Like an opportunity to bypass state legislatures to unconstitutionally change election rules in swing states in order ensure a victory you’ve convinced yourself will save our democracy? A serious crisis that comes along once a century? A serious crisis blue-state governors took full advantage of to do what they think best in the name of flattening curves and public safety?

Let me be clear. It’s not that I know that one party committed strategic voter fraud in swing states and stole an election. It’s that I don’t know that the election was clean and fair. I have my doubts. I suspect cheating from a party that wants abortion up to and after birth, no form of voter ID, to add illegal immigrants to voter rolls willy-nilly—their voter rolls, and free this, free that, pander, pander, pander. American Fail.

How can we be sure when we’re told to accept record turnout, record votes for Joe Biden, a record low ballot rejection rate for a record number of ballots, nutty statistical anomalies that strangely lined up nicely for one candidate, and a clear and dangerous political weaponization of a pandemic?

I still have hope

Ask yourself this question as you watch tonight’s two historic and pivotal senate run-off election race results—if you even care anymore. For a while, I didn’t, but isn’t America worth any and all our efforts to help ensure we’ll care about future elections and preserving our greatest freedom—our vote?

I think so. It’s why I still hope. 2024 will be here before we know it and chances are there will be no virus, no pandemic, and no opportunity to prevent us from going to the polls. If both parties are serious about election integrity, let’s urge our leaders to take steps to ensure it.

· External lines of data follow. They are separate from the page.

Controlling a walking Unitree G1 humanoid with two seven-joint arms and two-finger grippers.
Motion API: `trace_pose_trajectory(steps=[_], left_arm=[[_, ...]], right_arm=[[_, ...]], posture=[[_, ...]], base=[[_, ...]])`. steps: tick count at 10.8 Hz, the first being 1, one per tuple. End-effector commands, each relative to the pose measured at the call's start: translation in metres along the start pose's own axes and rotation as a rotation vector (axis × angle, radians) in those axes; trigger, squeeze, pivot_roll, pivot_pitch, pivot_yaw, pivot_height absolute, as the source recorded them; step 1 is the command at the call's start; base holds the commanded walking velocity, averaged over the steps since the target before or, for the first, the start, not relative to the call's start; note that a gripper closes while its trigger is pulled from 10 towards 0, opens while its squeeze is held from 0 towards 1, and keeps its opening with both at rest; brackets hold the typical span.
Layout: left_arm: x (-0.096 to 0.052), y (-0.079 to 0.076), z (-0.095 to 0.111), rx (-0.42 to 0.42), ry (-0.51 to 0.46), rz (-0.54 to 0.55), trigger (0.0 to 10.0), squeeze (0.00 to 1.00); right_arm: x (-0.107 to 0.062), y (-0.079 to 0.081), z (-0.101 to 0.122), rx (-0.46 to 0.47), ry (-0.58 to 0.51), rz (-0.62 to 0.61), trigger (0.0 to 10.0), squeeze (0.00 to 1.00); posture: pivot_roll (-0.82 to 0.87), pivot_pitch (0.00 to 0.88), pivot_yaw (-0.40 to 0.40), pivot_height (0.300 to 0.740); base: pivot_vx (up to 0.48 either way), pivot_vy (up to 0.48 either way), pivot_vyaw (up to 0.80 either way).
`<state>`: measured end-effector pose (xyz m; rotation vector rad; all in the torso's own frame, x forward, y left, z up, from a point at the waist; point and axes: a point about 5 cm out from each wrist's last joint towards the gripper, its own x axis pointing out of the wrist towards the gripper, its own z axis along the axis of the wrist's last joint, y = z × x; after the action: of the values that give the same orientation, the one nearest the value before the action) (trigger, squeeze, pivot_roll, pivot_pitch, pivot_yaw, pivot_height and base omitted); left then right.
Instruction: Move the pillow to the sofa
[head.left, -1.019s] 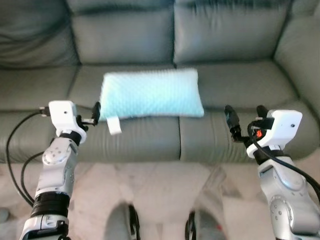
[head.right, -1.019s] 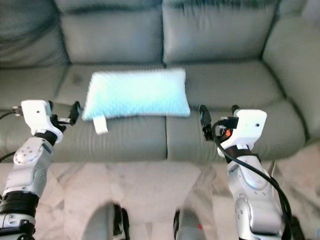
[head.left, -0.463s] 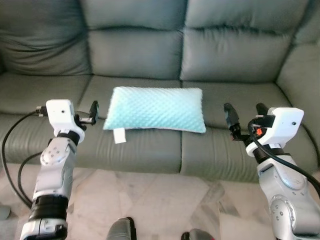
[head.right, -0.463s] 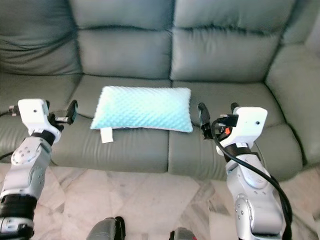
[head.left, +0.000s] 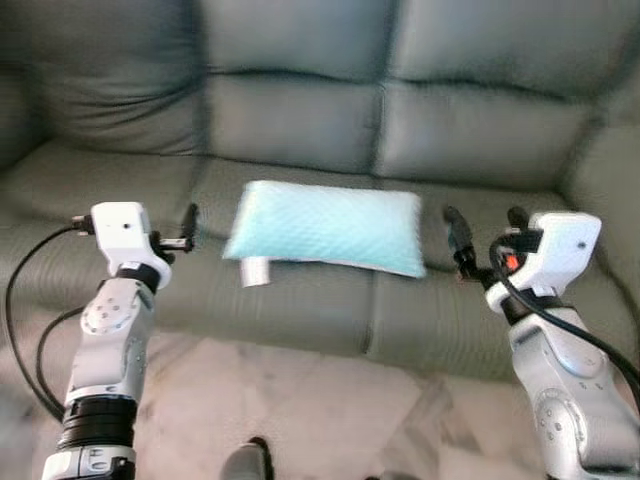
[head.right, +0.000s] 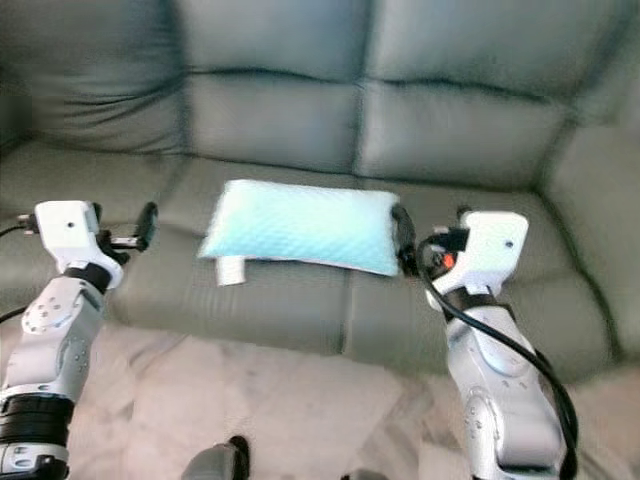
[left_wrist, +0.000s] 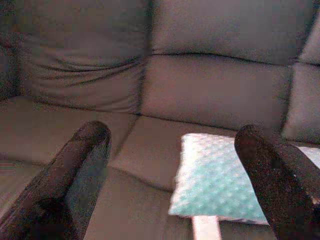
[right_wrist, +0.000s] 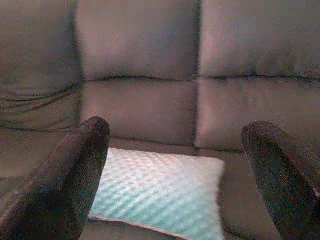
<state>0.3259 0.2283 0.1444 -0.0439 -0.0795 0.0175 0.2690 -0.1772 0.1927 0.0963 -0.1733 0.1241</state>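
Observation:
A light blue dimpled pillow with a white tag lies flat on the seat of the grey leather sofa, across the seam between two seat cushions. My left gripper hangs open in the air to the pillow's left, apart from it. My right gripper stands open to the pillow's right, with nothing between its fingers. The pillow lies ahead of the left gripper's fingers in the left wrist view, and the pillow lies low between the right gripper's fingers in the right wrist view.
A pale marble floor runs in front of the sofa. The sofa's right arm rises at the far right. My own feet show at the bottom edge.
The whole picture has shifted: the sofa and pillow sit lower and further off, so the camera has backed away. Both grippers stay open and empty beside the pillow.

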Motion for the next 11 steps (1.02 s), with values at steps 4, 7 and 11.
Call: trace_pose_trajectory(steps=[4, 7, 11], left_arm=[[-0.001, -0.009, 0.004, -0.008, -0.008, -0.079, 10.0, 0.00], [0.000, -0.010, 0.006, -0.005, -0.013, -0.094, 10.0, 0.00], [0.001, -0.011, 0.004, 0.004, -0.004, -0.106, 10.0, 0.00]], right_arm=[[-0.002, -0.003, 0.004, -0.005, -0.013, -0.026, 10.0, 0.00], [-0.002, -0.003, 0.006, -0.010, -0.017, -0.032, 10.0, 0.00], [-0.003, -0.002, 0.007, -0.010, -0.021, -0.040, 10.0, 0.00]], posture=[[-0.18, 0.159, 0.020, 0.740], [-0.18, 0.161, 0.022, 0.740], [-0.19, 0.164, 0.023, 0.740]], base=[[0.000, 0.000, 0.00], [0.278, 0.000, 0.00], [0.466, 0.000, 0.00]])
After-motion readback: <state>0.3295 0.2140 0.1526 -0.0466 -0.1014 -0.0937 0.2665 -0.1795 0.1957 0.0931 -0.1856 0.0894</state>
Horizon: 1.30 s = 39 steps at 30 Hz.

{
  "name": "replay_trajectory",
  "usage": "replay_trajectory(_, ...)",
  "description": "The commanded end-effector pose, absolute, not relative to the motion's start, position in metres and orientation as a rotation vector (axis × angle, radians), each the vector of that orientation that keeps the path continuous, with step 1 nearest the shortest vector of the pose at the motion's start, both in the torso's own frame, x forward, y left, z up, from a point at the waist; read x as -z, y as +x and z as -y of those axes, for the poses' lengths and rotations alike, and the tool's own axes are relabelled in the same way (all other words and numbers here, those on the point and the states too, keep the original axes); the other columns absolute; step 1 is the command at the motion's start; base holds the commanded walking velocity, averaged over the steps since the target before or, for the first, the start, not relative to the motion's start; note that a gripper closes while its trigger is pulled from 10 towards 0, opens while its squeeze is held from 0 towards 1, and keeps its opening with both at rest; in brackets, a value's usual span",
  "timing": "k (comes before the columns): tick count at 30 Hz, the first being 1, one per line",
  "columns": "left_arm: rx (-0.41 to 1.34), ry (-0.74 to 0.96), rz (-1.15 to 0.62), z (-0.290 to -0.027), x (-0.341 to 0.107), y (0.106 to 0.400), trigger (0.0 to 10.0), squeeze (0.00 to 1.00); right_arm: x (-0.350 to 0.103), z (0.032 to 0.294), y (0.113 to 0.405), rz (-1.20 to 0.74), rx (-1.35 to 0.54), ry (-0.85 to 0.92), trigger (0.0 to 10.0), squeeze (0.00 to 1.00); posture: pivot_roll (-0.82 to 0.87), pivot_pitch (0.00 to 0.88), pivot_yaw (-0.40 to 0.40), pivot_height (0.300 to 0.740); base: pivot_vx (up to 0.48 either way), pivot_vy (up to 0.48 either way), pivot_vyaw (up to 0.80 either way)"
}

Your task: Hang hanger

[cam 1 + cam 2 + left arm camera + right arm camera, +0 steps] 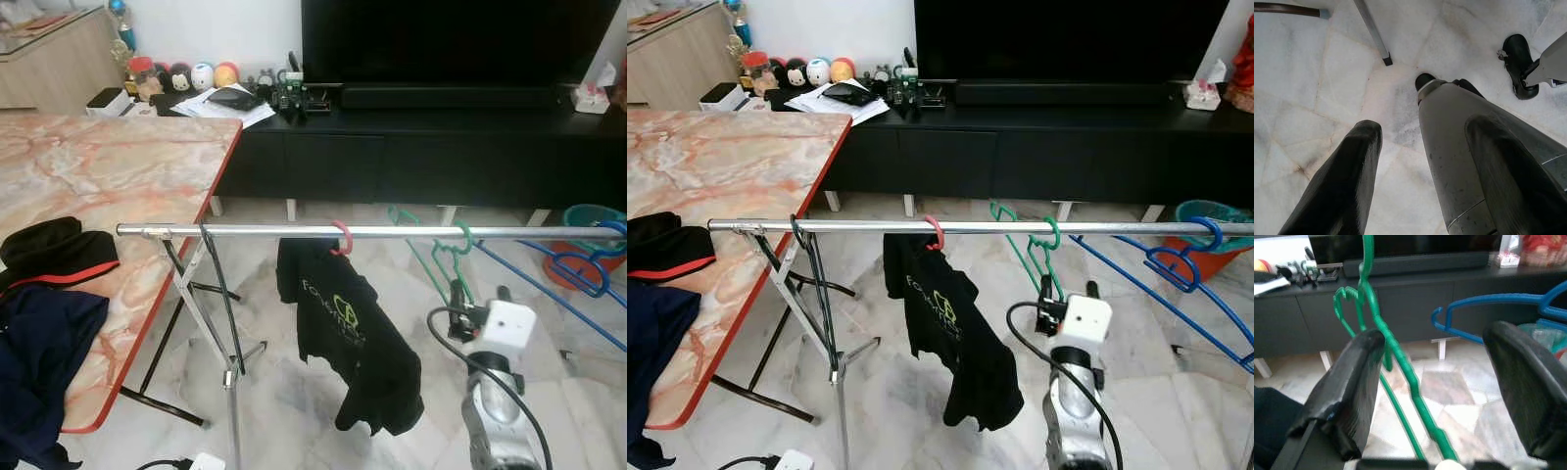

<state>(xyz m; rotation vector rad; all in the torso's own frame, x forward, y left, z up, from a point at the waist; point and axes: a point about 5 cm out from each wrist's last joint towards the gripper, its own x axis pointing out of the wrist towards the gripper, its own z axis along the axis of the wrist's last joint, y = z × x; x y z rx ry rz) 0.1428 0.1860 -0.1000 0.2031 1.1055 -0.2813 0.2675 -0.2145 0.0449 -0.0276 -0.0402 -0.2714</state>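
Green hanger (1050, 257) hangs on the steel rail (980, 227). Right tool (1425, 396) is released, with its fingers on both sides of the hanger. Left tool (1415, 181) is spread too, above the floor (1312, 98).

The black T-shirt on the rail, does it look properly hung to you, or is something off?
It looks askew. The black T-shirt droops to one side from its pink hanger on the rail, bunched rather than spread.

Both head eyes looked down from above toward twelve o'clock, sharing the horizontal chrome clothes rail (372, 232). The left wrist camera faced the pale marble floor (1312, 88) closely; the right wrist camera sat near the green plastic hanger (1396, 357).
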Motion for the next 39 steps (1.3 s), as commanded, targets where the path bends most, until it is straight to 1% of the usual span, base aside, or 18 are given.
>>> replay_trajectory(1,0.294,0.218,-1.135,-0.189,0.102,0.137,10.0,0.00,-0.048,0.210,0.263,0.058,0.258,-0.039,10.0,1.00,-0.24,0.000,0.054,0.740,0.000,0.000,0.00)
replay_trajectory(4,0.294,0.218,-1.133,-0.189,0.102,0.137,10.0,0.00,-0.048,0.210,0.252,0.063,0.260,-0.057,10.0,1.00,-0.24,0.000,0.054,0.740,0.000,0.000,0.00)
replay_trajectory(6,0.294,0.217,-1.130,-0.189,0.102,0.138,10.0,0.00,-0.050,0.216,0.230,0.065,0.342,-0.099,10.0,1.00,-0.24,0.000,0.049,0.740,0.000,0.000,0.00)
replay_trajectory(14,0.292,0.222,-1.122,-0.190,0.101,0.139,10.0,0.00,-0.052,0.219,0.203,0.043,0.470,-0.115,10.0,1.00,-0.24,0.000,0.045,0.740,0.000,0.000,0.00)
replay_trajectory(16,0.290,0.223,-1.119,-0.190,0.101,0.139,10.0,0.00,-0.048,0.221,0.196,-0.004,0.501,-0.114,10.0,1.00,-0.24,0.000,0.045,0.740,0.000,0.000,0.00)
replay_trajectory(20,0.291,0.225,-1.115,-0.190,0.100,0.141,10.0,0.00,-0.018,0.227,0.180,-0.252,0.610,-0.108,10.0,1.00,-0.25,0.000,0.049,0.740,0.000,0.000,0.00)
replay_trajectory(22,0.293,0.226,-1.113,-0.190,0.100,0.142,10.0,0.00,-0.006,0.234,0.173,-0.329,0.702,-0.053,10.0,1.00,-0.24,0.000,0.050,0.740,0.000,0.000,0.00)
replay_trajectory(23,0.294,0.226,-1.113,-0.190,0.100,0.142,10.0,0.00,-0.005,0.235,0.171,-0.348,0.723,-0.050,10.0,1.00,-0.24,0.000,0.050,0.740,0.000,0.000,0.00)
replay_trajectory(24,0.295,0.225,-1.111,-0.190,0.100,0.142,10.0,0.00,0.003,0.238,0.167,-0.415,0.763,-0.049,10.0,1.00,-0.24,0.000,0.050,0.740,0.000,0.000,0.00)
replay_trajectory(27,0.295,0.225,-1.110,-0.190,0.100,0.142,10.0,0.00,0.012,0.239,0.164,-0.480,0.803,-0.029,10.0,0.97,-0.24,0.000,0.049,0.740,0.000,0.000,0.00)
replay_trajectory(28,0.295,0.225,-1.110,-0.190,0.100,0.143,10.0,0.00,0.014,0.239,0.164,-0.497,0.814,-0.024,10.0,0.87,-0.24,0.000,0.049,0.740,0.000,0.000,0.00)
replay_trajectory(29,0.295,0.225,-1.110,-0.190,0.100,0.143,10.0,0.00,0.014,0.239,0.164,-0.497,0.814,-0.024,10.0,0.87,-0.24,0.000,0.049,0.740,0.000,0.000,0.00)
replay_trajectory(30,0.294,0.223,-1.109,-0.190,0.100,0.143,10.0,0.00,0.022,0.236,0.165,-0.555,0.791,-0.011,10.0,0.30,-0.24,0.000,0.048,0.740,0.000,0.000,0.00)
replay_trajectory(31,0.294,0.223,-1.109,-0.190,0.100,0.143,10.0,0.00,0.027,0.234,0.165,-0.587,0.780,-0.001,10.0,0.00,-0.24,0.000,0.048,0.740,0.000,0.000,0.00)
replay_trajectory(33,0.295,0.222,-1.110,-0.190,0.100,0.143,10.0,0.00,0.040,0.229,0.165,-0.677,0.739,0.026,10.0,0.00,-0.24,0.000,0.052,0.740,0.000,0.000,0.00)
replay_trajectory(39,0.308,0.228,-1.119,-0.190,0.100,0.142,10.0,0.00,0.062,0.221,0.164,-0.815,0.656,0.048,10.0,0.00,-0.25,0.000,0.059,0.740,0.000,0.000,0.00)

We desperately need voter ID requirements, rules and procedures debated and passed in state legislatures, more stringency regarding mail-in and absentee ballots, and as much in-person voting as is possible. I’m all for states’ rights, but the winner of a presidential election becomes president of our United States. It’s a federal—not a state—office.

We owe it to ourselves and to future Americans to reestablish trust in our elections. If we cannot push our leaders to value principle and patriotism over power, we may as well give up our republic. Ben Franklin wondered if we could keep it. It was a fair question then and is even more so now.

We’re at a crossroads. Fail or fight—it’s our country and our choice.